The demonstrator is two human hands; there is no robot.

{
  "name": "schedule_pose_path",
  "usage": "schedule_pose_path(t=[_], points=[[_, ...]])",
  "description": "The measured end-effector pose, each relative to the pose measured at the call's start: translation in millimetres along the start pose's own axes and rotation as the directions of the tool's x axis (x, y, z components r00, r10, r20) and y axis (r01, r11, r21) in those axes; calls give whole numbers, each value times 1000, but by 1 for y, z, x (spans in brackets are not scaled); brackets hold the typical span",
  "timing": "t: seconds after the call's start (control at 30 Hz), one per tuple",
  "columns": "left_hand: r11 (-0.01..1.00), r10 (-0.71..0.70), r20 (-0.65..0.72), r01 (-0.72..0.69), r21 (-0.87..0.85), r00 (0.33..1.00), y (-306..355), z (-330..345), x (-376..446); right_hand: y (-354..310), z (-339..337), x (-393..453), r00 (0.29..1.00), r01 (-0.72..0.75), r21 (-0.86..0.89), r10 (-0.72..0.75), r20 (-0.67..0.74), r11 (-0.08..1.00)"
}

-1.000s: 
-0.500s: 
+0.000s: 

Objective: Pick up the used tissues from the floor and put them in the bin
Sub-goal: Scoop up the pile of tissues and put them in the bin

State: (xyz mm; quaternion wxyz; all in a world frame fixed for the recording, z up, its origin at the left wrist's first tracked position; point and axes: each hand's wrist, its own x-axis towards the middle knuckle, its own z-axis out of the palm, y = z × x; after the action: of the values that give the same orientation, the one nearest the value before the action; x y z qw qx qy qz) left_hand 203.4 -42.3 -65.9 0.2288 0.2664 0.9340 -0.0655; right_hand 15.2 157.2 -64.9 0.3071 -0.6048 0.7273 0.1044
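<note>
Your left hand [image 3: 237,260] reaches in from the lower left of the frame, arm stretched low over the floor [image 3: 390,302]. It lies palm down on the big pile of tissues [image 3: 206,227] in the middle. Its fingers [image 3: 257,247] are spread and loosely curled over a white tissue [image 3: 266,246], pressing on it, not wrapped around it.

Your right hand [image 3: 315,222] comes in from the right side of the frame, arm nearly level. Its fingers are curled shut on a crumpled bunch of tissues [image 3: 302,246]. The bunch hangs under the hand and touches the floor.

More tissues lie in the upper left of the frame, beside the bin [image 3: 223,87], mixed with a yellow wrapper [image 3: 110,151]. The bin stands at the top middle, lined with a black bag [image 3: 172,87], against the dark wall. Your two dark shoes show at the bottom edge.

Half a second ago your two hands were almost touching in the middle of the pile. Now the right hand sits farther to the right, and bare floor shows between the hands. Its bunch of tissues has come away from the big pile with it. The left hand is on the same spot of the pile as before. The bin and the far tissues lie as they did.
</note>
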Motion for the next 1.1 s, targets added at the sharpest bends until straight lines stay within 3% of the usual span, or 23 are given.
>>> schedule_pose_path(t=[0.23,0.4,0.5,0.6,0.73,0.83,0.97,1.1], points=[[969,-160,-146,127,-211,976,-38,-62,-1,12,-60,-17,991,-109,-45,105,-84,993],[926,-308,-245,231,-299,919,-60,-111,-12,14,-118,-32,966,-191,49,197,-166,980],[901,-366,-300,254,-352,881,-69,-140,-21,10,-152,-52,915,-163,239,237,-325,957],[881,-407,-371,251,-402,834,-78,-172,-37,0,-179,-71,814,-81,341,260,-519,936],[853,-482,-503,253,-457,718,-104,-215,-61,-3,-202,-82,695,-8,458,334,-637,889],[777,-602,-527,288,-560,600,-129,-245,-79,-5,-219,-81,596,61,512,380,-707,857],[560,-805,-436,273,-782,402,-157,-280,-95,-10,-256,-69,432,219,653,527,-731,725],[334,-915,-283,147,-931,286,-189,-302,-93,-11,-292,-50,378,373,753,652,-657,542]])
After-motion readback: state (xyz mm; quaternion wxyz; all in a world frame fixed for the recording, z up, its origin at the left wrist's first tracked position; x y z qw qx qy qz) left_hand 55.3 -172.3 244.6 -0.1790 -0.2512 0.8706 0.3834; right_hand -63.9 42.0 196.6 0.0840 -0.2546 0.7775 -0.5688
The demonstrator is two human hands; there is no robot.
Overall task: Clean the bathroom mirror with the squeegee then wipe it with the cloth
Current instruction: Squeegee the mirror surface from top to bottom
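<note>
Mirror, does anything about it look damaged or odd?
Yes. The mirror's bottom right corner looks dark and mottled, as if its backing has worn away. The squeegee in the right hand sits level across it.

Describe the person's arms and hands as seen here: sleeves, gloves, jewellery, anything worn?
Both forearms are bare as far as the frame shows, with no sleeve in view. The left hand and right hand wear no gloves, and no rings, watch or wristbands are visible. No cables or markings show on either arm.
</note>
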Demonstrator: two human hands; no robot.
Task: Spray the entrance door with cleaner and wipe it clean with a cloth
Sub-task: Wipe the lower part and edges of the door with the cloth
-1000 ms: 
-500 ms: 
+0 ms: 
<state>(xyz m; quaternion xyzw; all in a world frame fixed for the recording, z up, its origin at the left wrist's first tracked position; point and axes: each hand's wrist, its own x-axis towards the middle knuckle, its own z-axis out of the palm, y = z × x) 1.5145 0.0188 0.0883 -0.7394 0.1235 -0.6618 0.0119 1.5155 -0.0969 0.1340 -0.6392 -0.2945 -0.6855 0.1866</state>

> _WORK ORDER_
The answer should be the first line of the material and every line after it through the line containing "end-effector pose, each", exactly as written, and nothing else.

> _EXERCISE SOLUTION_
The demonstrator is two human hands; there is no robot.

{
  "name": "schedule_pose_path",
  "usage": "schedule_pose_path(t=[_], points=[[_, ...]])",
  "description": "The measured end-effector pose, each relative to the pose measured at the call's start: translation in millimetres along the start pose's own axes and rotation as the directions of the tool's x axis (x, y, z components r00, r10, r20) and y axis (r01, r11, r21) in those axes; calls give whole numbers, each value times 1000, but by 1 for y, z, x (spans in brackets are not scaled); brackets hold the typical span",

The answer has been written out in full.